[About this task] Search the records that follow and extract every line containing the string "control".

[Given data]
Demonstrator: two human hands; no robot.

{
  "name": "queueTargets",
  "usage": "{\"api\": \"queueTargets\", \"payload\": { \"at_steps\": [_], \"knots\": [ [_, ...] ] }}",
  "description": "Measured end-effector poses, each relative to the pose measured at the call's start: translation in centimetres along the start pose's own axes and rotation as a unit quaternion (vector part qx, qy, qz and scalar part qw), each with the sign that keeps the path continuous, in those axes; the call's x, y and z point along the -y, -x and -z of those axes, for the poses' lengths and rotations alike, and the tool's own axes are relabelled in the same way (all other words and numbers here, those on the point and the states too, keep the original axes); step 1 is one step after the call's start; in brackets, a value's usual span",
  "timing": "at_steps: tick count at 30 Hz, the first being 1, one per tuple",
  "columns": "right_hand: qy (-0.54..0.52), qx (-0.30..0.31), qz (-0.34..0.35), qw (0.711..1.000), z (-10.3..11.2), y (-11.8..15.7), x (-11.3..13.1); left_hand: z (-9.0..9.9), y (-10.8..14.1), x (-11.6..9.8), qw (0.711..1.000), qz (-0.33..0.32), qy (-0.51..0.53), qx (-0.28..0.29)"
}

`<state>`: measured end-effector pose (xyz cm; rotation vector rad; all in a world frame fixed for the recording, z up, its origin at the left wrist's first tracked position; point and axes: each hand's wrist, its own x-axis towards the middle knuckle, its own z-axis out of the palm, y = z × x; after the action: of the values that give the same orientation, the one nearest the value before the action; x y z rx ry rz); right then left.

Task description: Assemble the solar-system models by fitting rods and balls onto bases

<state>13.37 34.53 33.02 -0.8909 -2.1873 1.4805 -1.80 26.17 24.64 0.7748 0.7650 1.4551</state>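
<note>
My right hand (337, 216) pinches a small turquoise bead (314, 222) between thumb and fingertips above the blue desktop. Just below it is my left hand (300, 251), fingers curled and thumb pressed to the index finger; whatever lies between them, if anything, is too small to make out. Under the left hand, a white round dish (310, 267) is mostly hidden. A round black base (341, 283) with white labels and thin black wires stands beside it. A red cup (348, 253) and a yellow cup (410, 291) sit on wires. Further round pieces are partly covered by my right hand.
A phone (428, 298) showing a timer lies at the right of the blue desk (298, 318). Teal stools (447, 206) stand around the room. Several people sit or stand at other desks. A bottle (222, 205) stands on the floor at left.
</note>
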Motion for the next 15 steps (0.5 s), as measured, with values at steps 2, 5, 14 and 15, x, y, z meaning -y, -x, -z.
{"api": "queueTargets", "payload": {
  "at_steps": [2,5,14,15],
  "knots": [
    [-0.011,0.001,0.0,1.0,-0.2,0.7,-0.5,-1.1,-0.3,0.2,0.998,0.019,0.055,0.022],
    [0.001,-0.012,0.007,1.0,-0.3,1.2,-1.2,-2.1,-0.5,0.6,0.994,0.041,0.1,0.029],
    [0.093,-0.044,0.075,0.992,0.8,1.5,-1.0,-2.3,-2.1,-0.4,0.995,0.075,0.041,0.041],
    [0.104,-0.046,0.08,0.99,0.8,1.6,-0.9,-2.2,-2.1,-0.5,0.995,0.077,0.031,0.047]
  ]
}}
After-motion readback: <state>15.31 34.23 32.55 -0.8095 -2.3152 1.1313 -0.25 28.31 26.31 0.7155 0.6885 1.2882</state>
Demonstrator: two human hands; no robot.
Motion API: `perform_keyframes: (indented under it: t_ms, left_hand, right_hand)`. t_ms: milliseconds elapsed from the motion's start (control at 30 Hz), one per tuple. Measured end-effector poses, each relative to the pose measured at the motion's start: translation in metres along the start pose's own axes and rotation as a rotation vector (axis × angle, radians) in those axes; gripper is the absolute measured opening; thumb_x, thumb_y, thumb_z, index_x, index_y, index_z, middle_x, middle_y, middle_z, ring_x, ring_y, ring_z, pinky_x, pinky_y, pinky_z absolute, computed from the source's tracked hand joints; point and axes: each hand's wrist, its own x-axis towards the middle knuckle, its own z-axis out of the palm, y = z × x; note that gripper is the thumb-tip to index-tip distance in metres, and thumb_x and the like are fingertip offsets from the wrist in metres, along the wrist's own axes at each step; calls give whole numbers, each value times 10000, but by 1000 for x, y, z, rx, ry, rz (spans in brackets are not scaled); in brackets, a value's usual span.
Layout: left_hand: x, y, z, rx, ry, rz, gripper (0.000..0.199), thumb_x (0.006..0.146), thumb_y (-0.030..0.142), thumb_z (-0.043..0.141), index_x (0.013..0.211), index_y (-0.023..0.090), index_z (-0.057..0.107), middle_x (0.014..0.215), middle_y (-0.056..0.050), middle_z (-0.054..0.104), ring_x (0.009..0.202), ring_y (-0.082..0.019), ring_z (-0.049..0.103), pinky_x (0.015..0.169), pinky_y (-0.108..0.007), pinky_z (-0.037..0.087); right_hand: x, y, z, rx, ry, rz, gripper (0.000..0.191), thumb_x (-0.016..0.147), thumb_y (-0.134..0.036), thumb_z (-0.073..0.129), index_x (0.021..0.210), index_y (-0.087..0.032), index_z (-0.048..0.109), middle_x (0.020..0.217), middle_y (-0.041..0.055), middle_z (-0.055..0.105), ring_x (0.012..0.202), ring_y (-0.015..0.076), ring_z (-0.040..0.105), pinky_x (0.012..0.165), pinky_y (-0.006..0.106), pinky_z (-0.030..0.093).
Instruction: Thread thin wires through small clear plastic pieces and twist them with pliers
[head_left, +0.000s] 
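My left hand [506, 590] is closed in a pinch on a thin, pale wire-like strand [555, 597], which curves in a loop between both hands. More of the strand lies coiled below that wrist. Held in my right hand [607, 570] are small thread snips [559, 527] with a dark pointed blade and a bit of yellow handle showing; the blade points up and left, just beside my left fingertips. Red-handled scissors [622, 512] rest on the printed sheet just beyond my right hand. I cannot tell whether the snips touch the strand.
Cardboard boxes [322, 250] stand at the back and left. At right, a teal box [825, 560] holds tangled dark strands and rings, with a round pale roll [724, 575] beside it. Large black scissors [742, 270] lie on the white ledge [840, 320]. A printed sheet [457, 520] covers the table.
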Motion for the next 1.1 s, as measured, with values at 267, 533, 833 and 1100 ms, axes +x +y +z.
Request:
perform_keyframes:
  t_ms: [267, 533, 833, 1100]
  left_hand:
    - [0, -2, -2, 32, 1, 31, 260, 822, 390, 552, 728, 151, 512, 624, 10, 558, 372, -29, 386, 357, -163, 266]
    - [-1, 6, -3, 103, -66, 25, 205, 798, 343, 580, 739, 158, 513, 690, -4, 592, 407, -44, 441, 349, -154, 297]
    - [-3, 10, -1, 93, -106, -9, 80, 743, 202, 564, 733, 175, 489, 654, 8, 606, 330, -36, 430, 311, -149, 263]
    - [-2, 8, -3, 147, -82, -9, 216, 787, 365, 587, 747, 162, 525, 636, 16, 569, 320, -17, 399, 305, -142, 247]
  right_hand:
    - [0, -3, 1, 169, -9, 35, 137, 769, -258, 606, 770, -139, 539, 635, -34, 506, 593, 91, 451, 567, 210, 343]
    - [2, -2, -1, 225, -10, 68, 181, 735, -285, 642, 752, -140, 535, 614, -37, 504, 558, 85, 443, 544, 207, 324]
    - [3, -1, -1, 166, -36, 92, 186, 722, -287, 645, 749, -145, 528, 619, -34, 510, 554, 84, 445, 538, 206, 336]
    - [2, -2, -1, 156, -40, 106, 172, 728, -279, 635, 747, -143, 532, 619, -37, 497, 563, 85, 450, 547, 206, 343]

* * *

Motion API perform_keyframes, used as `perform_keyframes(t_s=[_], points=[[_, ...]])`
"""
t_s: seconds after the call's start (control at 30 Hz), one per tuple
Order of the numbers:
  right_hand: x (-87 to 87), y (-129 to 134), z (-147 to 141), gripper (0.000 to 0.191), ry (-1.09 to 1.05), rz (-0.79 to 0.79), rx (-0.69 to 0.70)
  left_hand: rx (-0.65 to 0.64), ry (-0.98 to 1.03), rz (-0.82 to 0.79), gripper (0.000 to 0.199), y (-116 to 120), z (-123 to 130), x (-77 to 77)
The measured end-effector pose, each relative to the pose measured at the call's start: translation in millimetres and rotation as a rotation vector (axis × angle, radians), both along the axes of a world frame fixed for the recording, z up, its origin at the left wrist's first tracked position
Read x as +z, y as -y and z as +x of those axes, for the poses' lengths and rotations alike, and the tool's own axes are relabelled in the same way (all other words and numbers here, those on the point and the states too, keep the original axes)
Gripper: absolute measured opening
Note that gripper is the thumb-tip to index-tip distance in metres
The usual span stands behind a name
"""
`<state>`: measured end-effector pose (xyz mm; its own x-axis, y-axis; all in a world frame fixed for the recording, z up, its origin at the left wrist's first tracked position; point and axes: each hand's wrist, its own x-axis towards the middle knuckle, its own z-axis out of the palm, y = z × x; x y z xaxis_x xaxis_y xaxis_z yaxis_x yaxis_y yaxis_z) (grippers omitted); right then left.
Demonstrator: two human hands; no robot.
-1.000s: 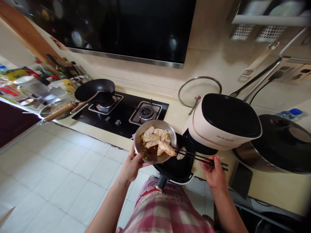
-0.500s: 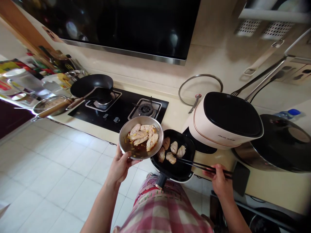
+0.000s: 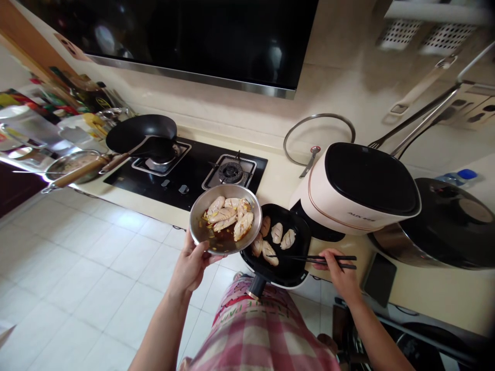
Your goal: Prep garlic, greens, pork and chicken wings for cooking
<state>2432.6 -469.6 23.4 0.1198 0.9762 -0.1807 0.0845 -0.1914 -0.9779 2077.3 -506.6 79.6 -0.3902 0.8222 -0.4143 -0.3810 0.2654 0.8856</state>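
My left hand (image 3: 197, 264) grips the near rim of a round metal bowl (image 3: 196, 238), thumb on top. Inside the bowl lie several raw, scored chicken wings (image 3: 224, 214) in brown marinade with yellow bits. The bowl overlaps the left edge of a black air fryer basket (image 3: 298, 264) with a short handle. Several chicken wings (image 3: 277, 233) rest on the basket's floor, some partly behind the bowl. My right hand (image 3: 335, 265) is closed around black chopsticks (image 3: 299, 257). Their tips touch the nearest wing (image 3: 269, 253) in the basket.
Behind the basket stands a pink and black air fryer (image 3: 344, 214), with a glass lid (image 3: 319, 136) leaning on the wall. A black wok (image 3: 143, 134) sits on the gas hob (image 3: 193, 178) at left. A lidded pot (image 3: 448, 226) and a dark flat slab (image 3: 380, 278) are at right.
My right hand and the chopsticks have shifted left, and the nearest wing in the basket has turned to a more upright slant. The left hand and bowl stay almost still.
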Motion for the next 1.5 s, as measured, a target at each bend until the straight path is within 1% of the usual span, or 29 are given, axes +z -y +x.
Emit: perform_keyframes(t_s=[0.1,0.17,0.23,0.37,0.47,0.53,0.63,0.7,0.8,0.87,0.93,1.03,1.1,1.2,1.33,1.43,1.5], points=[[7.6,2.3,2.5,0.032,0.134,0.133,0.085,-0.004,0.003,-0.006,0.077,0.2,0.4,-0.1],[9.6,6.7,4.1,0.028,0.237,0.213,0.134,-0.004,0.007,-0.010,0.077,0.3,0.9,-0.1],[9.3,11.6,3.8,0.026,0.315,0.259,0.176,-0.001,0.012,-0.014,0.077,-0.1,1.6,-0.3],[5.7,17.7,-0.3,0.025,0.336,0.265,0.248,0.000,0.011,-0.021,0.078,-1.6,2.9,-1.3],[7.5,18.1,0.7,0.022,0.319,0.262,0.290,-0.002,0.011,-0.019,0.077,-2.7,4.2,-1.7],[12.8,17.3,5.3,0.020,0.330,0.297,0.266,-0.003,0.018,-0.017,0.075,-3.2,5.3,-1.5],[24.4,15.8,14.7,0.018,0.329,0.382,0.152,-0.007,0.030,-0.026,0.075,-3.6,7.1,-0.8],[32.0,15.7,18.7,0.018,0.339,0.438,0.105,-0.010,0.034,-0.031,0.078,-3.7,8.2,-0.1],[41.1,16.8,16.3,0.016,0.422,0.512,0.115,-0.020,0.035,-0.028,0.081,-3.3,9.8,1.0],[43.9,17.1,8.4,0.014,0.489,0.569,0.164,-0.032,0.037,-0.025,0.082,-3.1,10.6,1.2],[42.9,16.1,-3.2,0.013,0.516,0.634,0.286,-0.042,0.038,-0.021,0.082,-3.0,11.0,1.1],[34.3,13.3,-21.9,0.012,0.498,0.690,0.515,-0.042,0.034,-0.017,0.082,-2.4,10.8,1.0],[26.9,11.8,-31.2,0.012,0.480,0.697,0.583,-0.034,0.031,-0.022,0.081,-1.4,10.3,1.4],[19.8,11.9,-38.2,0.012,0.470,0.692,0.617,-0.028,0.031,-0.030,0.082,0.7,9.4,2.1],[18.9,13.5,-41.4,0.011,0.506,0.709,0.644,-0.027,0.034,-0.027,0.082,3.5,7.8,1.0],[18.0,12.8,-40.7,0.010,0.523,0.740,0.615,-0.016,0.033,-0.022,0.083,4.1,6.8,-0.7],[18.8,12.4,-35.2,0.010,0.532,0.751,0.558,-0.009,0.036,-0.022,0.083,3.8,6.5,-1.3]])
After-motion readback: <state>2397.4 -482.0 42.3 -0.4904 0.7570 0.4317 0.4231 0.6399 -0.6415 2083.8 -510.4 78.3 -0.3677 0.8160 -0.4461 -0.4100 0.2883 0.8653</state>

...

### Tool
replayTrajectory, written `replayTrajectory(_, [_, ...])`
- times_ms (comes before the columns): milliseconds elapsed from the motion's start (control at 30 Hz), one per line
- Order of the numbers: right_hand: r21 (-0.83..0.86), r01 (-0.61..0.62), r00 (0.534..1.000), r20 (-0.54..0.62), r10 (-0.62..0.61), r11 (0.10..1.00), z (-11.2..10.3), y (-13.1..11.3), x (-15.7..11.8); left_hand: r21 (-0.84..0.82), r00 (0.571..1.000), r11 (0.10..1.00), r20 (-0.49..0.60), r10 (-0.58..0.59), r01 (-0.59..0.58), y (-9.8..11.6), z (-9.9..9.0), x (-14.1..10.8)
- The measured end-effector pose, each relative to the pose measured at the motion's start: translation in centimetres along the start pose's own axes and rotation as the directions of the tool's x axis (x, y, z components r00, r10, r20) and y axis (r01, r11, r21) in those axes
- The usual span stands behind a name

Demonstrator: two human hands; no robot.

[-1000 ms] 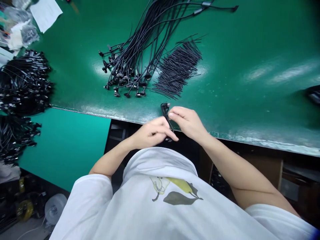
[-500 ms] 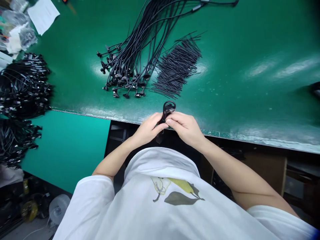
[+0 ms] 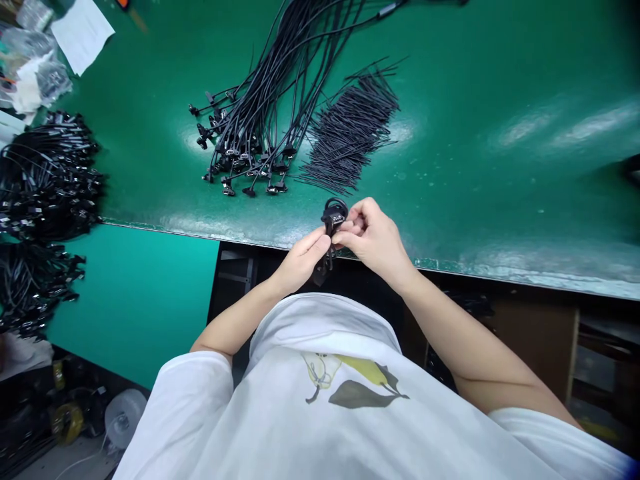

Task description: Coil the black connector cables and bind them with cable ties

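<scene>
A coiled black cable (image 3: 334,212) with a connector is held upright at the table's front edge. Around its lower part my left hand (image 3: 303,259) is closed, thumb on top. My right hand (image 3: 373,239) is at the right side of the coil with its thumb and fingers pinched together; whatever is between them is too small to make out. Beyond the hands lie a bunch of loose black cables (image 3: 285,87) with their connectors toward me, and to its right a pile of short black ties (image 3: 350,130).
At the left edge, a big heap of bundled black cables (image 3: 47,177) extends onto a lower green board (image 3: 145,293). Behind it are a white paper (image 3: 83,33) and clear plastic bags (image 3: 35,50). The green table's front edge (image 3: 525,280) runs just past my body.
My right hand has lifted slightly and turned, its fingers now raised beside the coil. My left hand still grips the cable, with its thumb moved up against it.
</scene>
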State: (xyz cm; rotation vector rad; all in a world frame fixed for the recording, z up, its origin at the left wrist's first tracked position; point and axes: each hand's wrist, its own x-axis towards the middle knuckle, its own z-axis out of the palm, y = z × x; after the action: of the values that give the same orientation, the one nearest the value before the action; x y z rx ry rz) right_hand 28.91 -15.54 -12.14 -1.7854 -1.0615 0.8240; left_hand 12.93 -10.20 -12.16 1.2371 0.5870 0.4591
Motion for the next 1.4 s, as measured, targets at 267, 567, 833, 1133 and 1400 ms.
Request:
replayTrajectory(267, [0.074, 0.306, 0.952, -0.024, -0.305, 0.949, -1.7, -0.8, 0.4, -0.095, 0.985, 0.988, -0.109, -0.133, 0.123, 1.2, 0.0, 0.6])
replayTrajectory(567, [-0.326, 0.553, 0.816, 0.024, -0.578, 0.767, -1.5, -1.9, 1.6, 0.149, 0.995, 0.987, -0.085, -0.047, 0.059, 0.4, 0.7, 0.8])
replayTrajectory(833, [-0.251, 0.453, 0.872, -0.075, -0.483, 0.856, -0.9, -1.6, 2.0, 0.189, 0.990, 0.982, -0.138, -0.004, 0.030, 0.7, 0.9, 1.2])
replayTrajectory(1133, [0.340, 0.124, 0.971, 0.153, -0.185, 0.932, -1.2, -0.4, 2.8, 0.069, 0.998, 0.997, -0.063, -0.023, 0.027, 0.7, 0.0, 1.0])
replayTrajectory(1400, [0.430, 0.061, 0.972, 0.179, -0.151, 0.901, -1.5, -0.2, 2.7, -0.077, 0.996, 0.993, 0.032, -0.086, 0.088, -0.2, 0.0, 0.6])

[Task output]
Motion API: `perform_keyframes: (indented under it: t_ms, left_hand, right_hand)`. t_ms: milliseconds elapsed from the motion's start (control at 30 Hz), one per tuple. Measured end-effector poses, each relative to the pose measured at the motion's start: translation in metres along the start pose's own axes and rotation as a rotation vector (axis × angle, radians) in those axes; gripper is the absolute measured opening; thumb_x, thumb_y, thumb_z, index_x, index_y, index_z, middle_x, middle_y, middle_z, ring_x, ring_y, ring_z, pinky_x, pinky_y, pinky_z absolute, computed from the source's tracked hand joints; point and axes: each hand's wrist, its own x-axis towards the middle knuckle, its own z-axis out of the palm, y = z × x; note that gripper is the thumb-tip to index-tip distance in metres, and thumb_x and the like are fingertip offsets from the wrist in metres, along the wrist's own axes at each step; calls give whole numbers, each value times 10000, but by 1000 for x, y, z, rx, ry, rz (spans in brackets are not scaled); in brackets, a value's usual span.
t_s: seconds after the call's start (control at 30 Hz), one per tuple
- times_ms (comes before the columns): milliseconds elapsed from the motion's start (control at 30 Hz), one per line

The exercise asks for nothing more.